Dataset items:
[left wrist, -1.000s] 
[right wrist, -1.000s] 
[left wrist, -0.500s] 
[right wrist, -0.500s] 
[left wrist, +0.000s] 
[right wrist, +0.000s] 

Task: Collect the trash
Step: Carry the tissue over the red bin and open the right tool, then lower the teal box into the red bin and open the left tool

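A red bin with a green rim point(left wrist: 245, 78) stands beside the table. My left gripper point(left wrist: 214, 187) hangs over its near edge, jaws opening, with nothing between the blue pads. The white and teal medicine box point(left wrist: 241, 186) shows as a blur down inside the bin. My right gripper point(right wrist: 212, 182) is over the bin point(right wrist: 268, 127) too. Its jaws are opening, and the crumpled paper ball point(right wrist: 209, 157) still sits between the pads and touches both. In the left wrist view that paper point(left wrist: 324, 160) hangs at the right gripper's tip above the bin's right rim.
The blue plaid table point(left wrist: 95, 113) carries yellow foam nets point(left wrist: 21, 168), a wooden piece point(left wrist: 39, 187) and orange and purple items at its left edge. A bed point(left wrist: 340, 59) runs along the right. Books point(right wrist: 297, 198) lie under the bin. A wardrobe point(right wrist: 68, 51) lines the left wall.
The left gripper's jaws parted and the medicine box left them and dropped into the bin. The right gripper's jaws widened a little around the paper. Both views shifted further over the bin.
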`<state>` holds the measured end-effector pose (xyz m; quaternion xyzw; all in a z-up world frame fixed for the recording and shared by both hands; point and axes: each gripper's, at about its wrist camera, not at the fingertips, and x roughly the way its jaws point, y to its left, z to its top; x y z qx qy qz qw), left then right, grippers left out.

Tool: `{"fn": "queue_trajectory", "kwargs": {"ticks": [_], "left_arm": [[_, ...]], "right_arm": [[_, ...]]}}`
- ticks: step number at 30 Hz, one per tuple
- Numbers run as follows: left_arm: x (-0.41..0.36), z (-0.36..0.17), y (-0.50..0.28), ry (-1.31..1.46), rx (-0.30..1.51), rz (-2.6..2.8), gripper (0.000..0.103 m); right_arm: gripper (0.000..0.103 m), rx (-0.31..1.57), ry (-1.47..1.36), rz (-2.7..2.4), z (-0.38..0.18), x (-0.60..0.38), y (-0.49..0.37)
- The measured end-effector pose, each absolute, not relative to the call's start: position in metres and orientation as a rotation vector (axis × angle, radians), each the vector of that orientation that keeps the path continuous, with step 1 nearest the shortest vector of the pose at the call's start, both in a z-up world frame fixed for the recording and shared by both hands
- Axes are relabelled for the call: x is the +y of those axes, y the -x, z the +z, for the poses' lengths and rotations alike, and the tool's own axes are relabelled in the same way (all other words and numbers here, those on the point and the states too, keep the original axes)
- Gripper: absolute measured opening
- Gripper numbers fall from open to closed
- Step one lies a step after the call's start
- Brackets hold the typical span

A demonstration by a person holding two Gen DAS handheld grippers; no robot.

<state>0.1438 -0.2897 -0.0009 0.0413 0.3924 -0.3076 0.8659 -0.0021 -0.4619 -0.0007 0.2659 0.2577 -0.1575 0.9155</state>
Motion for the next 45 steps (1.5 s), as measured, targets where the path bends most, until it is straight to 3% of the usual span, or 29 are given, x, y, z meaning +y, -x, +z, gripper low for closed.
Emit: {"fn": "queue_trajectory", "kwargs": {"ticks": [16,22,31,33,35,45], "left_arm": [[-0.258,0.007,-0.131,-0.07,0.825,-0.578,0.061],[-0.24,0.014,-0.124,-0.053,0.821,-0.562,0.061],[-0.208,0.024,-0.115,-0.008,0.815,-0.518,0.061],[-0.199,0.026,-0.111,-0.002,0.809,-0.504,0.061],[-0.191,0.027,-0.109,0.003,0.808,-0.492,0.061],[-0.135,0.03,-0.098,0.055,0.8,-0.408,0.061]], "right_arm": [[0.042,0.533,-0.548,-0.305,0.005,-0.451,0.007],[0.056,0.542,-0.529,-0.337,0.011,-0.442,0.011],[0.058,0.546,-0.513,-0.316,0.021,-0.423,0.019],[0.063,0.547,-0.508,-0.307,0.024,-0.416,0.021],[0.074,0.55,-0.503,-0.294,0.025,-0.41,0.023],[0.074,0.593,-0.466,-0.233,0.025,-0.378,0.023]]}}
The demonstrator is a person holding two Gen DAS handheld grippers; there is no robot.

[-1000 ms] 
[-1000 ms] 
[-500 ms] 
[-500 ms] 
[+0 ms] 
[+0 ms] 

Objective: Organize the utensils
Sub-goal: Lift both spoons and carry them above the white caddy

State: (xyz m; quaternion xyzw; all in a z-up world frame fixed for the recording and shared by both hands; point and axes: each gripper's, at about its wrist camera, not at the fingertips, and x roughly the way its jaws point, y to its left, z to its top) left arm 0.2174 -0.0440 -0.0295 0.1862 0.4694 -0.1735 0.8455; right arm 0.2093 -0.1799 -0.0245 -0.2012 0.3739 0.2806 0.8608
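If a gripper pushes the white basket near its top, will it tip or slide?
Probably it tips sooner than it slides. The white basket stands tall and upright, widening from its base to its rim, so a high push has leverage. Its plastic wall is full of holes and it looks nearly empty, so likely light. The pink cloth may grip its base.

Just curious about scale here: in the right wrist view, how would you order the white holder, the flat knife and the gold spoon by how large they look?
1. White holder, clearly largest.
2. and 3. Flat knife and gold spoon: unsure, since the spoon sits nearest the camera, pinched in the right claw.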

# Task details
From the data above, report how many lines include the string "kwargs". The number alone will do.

# Solution
2